The goal won’t wind up on his stat sheet or in the record books, but it ended a night that ventured clear into the absurd stories associated with college hockey.
It’s strange to think about its impact, but one point was the difference between Colgate’s first round single elimination game and St. Lawrence’s first round bye. Three teams – RPI, Union and Princeton – all finished with the same number of points around the swing for first round home ice, and one extra point would have kept the Tigers home instead of sending them to Union.
All of this is a moot point given Princeton’s first round win and Colgate’s second round sweep through the North Country, but the argument remains the same that there are teams annually relegated or promoted throughout their standings because of their ability to gain an extra point in post-regulation play.
“I think everyone was just relieved that we got the extra point,” Bar admitted. “I think that it was obviously an exciting moment, but we couldn’t really celebrate that much because we knew we had a lot of things to work on.
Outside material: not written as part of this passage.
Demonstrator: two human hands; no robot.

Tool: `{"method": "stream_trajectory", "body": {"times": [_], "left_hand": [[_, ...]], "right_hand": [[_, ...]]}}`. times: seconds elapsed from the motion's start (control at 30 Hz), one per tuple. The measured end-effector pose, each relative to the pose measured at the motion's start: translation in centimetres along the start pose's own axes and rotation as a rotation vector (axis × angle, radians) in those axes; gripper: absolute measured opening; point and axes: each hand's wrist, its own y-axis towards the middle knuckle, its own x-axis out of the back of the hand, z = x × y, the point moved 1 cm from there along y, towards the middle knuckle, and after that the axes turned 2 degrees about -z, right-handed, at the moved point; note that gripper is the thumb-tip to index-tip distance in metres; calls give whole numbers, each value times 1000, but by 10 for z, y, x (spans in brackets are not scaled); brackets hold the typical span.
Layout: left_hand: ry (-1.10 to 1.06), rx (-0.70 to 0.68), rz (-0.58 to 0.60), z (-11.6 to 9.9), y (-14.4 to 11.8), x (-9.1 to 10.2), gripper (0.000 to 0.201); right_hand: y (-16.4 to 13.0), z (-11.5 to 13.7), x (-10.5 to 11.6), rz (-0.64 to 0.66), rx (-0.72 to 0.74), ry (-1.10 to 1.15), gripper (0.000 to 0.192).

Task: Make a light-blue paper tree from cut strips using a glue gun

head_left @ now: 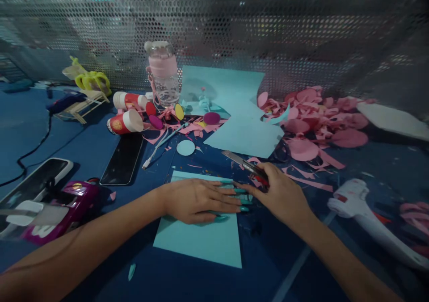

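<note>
My left hand (pixel 197 199) lies flat with its fingers stretched out, pressing on a light blue sheet of paper (pixel 204 244). Long teal nails show on that hand. Something pale and see-through (pixel 248 198) pokes out under its fingertips, mostly hidden. My right hand (pixel 281 195) is closed around a utility knife (pixel 246 163), whose blade points up and to the left, away from the sheet. Its index finger reaches down close to the left fingertips. A small light blue paper disc (pixel 185 148) lies beyond the sheet.
Larger cut blue paper (pixel 241 127) lies behind, beside heaped pink scraps (pixel 311 119). A bottle (pixel 163 74), red-and-white paper cups (pixel 125 121), a black phone (pixel 122 160) and a white cable (pixel 156 150) stand or lie left. A purple tape dispenser (pixel 63 208) and white glue gun (pixel 372 221) flank my arms.
</note>
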Motion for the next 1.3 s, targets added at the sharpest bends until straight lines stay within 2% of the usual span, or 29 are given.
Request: {"method": "stream_trajectory", "body": {"times": [0.57, 1.1, 1.3], "left_hand": [[2, 6, 3, 5, 1, -3, 46], [-35, 8, 10, 8, 1, -2, 46], [-66, 11, 15, 9, 1, 0, 45]], "right_hand": [[-4, -7, -4, -8, -5, 62, 38], [-4, -7, -1, 89, -66, 73, 36], [-3, -6, -1, 100, -97, 105, 41]]}}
We could have played better, so after I scored, I know I didn’t want to make a big deal out of winning the game.
“It wasn’t like it was back and forth goals,” he said. “Nobody was putting the puck in the net, but we really wanted to win it for our goalie. [Mullahy] was standing on his head and obviously made 18 straight saves. Some guys were missing, but the goalies played on their heads. It was just a very weird situation.”
Weird or not, Harvard got the extra point and now moves into this weekend with a galvanizing moment for its team. The Crimson are returning home to play Princeton before shifting their attention to defending national champion Quinnipiac on Saturday at Bright-Landry Hockey Center.
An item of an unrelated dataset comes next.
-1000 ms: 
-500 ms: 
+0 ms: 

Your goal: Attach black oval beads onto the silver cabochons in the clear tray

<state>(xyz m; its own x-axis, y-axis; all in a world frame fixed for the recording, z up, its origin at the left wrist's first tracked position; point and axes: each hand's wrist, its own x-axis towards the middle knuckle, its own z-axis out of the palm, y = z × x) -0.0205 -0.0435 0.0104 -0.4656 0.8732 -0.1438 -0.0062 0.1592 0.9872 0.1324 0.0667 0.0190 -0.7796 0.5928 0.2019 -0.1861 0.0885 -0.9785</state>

It’s another surreality given that the Tigers are opening the season in the first weekend in November at a time when other programs are already eight or 10 games deep, but the opportunity to continue building the team is a juicy possibility given what awaits on Saturday night.
“Getting the one extra point is huge for us,” Donato said. “Sometimes there’s a mentality where your team is in a game, and if you’re out-shooting the other team or outplaying the other team, there’s a mentality where they’re just kind of holding on. We had the mentality [against Dartmouth] that we wanted to get some points, and when we got the overtime three-and-three, we had a chance to get the second point, which we got in the shootout.”
“We were all just really super pumped to get out there,” Bar said. “It always feel like it takes forever for us to start up our games, so we were just really excited to play a real game and play a league game. We came out hard, and there were some things that we want to work on but because our group is so young, it just means that we have so much room to grow.
“That’s going to be really exciting for us this year,” he added. “We have a really close group, and that kind of sets us up really well, especially as a defensive core. We’re just doing the little things all around the ice to help the forwards, and we’re working on getting pucks through from the point because getting that puck to the net is going to create more chances. That’s what we need right now because we want to create more offense, which includes the blue line from our defenders.”
Harvard hosts Princeton on Friday night in its home opener before turning the clock to Quinnipiac on Saturday night. Both games are scheduled for Bright-Landry Hockey Center with 7 p.m. EDT starts.